Directions:
Your answer must be the lines of the entries below, exactly as written, from the first line through the line containing "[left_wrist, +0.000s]".

Collected data
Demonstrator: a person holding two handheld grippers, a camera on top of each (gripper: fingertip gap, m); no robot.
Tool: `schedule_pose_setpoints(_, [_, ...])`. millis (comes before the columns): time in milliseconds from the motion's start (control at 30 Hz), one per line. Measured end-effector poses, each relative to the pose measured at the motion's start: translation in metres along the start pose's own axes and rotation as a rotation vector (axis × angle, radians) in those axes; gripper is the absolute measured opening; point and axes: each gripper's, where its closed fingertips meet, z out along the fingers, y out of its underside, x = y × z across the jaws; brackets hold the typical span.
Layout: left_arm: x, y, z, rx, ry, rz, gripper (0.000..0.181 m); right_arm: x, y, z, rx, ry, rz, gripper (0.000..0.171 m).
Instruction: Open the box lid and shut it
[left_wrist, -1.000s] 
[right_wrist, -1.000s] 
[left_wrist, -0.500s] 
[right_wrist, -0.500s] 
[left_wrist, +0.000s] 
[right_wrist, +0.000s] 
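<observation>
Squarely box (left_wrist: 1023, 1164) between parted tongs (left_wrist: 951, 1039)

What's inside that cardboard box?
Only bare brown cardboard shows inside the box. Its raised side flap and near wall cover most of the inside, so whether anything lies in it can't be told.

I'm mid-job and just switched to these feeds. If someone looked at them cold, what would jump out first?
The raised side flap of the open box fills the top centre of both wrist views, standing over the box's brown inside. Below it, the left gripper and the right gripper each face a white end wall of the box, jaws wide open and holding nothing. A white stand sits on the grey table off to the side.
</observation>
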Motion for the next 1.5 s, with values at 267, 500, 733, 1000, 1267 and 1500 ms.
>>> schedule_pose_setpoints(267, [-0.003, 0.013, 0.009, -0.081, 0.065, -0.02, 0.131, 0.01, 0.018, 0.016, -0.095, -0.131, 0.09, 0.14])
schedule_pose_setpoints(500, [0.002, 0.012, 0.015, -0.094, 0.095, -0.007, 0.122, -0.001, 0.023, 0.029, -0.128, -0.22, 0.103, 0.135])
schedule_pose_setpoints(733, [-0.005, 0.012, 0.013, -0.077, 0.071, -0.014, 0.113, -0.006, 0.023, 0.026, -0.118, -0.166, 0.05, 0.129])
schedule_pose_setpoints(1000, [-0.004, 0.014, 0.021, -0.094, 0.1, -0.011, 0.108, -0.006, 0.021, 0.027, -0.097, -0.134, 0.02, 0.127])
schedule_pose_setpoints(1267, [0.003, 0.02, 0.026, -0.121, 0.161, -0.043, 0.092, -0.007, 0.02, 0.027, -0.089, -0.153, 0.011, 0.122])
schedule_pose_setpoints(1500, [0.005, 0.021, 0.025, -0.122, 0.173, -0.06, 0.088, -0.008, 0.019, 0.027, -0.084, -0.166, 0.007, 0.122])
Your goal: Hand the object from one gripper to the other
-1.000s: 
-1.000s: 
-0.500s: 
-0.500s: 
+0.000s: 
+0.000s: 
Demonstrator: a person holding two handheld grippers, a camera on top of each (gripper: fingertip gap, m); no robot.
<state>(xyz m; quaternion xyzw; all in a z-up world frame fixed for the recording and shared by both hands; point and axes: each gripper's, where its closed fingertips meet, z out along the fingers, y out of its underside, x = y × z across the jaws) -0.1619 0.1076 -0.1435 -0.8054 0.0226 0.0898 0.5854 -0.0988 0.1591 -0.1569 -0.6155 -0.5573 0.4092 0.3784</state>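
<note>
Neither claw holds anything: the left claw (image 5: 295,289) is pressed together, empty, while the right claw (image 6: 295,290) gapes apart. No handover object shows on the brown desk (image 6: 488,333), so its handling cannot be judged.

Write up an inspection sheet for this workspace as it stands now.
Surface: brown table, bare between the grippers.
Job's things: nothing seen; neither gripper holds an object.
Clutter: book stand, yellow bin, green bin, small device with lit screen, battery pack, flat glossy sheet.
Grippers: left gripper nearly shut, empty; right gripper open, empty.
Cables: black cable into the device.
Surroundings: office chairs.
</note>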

Written answer:
Demonstrator: a person holding two handheld grippers, a camera on top of each (gripper: fingertip gap, m); no robot.
Tool: `schedule_pose_setpoints(_, [_, ...])`. millis (comes before the columns): time in milliseconds from the motion's start (control at 30 Hz), one per line. Measured end-effector poses, each relative to the pose measured at the motion's start: translation in metres along the start pose's own axes and rotation as a rotation vector (axis × angle, radians) in those axes; gripper is the absolute measured opening; point and axes: each gripper's, where its closed fingertips meet, z out along the fingers, y out of its underside, x = y × z across the jaws; brackets hold the typical span.
Layout: left_arm: x, y, z, rx, ry, rz, gripper (0.000..0.181 m); right_arm: x, y, z, rx, ry, rz, gripper (0.000..0.171 m).
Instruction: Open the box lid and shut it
[left_wrist, -1.000s] 
[right_wrist, -1.000s] 
[left_wrist, -0.500s] 
[right_wrist, -0.500s] 
[left_wrist, +0.000s] 

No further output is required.